| ABOUT THIS EXERCISE |
Wherever the string "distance" shows up in the data below, copy the whole line.

(Dataset excerpts)
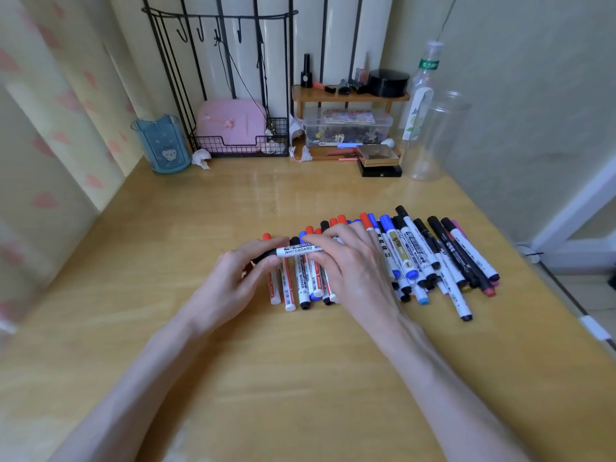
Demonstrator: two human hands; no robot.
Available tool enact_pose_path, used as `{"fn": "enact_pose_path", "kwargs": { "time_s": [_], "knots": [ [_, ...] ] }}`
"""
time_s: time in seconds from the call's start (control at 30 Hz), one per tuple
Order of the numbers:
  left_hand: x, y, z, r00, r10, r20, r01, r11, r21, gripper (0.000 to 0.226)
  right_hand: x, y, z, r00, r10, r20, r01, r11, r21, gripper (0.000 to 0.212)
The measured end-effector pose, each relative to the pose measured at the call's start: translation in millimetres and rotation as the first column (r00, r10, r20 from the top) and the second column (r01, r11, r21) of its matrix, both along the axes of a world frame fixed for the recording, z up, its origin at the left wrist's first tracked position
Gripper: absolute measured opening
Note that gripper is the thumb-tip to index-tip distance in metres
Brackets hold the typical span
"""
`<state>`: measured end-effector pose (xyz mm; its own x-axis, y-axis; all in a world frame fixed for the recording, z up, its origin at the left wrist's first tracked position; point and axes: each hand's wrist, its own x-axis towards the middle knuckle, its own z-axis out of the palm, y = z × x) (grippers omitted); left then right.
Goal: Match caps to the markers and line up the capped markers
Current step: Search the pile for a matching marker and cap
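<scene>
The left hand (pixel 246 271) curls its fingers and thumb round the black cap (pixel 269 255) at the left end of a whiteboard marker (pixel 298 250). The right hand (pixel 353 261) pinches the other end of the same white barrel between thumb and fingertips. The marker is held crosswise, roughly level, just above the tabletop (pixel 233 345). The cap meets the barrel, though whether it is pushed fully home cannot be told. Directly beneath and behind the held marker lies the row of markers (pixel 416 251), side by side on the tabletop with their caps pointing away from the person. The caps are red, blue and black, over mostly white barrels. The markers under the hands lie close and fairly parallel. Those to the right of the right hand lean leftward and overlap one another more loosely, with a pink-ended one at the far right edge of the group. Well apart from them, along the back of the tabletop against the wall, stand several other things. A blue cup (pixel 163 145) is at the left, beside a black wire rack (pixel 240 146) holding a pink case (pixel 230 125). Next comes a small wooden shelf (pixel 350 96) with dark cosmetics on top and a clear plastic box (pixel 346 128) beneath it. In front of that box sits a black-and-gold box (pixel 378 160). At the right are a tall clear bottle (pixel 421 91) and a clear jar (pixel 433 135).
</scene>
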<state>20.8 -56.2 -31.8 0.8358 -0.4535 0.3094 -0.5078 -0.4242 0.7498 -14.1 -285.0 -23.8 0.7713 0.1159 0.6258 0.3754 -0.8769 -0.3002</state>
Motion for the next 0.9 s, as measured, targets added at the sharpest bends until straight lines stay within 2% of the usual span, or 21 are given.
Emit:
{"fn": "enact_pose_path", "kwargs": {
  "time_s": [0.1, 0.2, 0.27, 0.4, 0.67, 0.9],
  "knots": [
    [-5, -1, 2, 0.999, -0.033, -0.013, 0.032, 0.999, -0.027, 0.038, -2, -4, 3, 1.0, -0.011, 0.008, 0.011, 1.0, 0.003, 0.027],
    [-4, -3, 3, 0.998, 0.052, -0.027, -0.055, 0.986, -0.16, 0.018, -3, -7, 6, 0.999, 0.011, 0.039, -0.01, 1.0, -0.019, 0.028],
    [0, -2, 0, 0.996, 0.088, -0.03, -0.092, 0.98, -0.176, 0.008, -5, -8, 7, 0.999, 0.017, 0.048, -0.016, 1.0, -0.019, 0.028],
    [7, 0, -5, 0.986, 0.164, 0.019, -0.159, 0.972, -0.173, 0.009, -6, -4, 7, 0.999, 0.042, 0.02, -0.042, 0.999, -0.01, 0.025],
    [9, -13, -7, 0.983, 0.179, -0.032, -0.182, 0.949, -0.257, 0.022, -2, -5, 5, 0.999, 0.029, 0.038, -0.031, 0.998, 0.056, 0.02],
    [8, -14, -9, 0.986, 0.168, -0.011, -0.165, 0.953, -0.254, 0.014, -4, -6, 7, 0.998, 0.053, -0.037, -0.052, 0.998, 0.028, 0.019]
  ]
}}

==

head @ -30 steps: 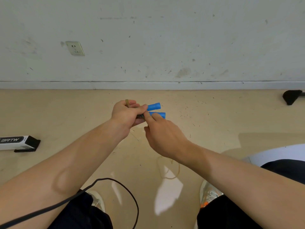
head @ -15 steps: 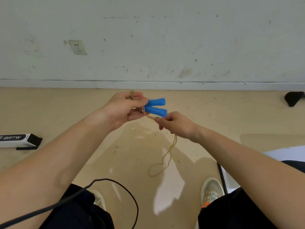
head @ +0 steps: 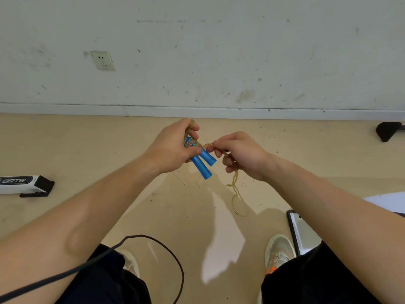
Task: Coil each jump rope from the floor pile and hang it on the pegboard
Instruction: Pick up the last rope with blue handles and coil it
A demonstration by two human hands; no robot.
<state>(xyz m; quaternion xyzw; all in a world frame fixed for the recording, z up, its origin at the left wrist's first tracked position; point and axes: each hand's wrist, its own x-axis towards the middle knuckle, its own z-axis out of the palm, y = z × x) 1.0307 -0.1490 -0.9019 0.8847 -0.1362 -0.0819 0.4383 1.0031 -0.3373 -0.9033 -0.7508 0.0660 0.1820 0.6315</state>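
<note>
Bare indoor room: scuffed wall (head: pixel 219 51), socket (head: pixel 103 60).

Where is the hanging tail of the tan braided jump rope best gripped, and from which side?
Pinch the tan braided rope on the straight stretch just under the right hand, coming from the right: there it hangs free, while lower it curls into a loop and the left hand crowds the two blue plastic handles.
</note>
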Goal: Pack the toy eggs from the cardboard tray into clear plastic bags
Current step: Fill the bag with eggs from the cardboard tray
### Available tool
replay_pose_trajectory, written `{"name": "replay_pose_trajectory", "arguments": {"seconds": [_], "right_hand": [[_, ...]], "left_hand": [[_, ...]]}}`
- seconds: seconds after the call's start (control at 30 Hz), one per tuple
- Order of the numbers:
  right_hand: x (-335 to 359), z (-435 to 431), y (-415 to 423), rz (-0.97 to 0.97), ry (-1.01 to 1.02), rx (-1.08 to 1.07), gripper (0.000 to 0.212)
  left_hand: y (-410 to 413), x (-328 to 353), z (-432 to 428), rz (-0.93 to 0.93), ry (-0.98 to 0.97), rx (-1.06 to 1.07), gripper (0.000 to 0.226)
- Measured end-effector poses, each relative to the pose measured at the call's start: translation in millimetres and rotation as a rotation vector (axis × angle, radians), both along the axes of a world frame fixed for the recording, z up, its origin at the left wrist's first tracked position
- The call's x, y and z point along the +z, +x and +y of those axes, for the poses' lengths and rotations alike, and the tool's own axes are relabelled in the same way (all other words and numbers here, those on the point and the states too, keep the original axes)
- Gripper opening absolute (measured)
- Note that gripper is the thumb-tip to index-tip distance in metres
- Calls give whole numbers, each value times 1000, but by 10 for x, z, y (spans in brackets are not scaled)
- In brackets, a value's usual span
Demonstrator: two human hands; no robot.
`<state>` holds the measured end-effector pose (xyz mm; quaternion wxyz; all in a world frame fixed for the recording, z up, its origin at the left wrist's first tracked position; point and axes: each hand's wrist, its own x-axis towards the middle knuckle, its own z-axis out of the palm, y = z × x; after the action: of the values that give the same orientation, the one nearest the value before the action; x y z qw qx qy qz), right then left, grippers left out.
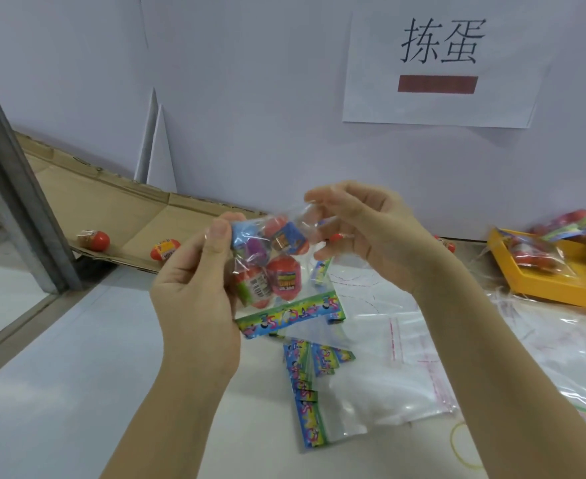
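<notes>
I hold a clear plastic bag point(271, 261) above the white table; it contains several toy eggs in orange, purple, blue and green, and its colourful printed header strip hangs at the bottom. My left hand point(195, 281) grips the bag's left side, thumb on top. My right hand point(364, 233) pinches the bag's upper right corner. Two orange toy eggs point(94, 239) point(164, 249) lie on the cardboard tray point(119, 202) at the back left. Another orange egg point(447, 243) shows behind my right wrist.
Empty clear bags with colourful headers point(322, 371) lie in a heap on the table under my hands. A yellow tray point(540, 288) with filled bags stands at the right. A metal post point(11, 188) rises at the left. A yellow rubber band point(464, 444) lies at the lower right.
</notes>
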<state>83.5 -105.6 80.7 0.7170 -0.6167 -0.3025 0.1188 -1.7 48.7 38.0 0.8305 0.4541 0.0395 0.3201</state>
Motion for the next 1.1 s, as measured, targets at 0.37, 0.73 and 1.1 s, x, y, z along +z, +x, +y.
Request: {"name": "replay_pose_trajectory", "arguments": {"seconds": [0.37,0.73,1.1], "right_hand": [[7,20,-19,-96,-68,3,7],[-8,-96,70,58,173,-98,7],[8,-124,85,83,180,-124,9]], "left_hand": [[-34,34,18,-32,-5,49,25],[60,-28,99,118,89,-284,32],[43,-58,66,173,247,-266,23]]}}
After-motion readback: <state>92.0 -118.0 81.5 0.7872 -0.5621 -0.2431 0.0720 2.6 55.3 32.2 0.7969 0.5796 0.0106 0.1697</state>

| SOLUTION TO THE EXERCISE |
Note that gripper is the thumb-tip to index-tip distance in metres
- Note that gripper is the thumb-tip to index-tip distance in metres

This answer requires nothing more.